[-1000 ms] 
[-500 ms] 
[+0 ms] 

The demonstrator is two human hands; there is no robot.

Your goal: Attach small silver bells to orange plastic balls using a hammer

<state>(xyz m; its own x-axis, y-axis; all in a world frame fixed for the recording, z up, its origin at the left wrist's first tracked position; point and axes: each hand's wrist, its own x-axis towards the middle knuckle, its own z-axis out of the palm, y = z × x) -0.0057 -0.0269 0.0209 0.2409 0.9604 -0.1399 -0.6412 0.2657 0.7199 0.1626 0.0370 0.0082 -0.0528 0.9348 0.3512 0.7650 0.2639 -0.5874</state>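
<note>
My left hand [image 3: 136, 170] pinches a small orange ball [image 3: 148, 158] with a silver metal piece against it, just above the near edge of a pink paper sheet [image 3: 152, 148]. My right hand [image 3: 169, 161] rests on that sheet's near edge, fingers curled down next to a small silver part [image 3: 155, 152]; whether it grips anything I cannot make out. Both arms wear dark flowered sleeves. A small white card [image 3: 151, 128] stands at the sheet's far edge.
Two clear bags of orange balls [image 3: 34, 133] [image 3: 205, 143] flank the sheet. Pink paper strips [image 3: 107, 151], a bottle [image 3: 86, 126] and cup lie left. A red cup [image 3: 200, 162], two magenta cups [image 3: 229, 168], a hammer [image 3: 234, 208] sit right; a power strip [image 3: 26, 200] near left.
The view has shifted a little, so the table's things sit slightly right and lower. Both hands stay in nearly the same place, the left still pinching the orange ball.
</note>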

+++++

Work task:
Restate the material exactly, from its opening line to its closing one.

Output below:
[-1000 ms] 
[-500 ms] 
[+0 ms] 

The demonstrator is two human hands; there is no robot.

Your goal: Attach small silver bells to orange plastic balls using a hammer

<state>(xyz m; its own x-axis, y-axis; all in a world frame fixed for the recording, z up, its origin at the left wrist's first tracked position; point and axes: each hand's wrist, its own x-axis towards the middle knuckle, its own z-axis out of the palm, y = z × x) -0.0057 -0.0269 0.0209 0.2409 0.9604 -0.1399 -0.6412 0.2657 0.7199 0.1626 0.0370 0.0082 -0.0528 0.9348 0.3512 0.7650 0.2639 -0.5874</state>
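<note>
My left hand [image 3: 136, 170] pinches a small orange ball [image 3: 148, 158] with a silver metal piece against it, just above the near edge of a pink paper sheet [image 3: 152, 148]. My right hand [image 3: 169, 161] rests on that sheet's near edge, fingers curled down next to a small silver part [image 3: 155, 152]; whether it grips anything I cannot make out. Both arms wear dark flowered sleeves. A small white card [image 3: 151, 128] stands at the sheet's far edge.
Two clear bags of orange balls [image 3: 34, 133] [image 3: 205, 143] flank the sheet. Pink paper strips [image 3: 107, 151], a bottle [image 3: 86, 126] and cup lie left. A red cup [image 3: 200, 162], two magenta cups [image 3: 229, 168], a hammer [image 3: 234, 208] sit right; a power strip [image 3: 26, 200] near left.
The view has shifted a little, so the table's things sit slightly right and lower. Both hands stay in nearly the same place, the left still pinching the orange ball.
</note>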

The response to this exercise is finished.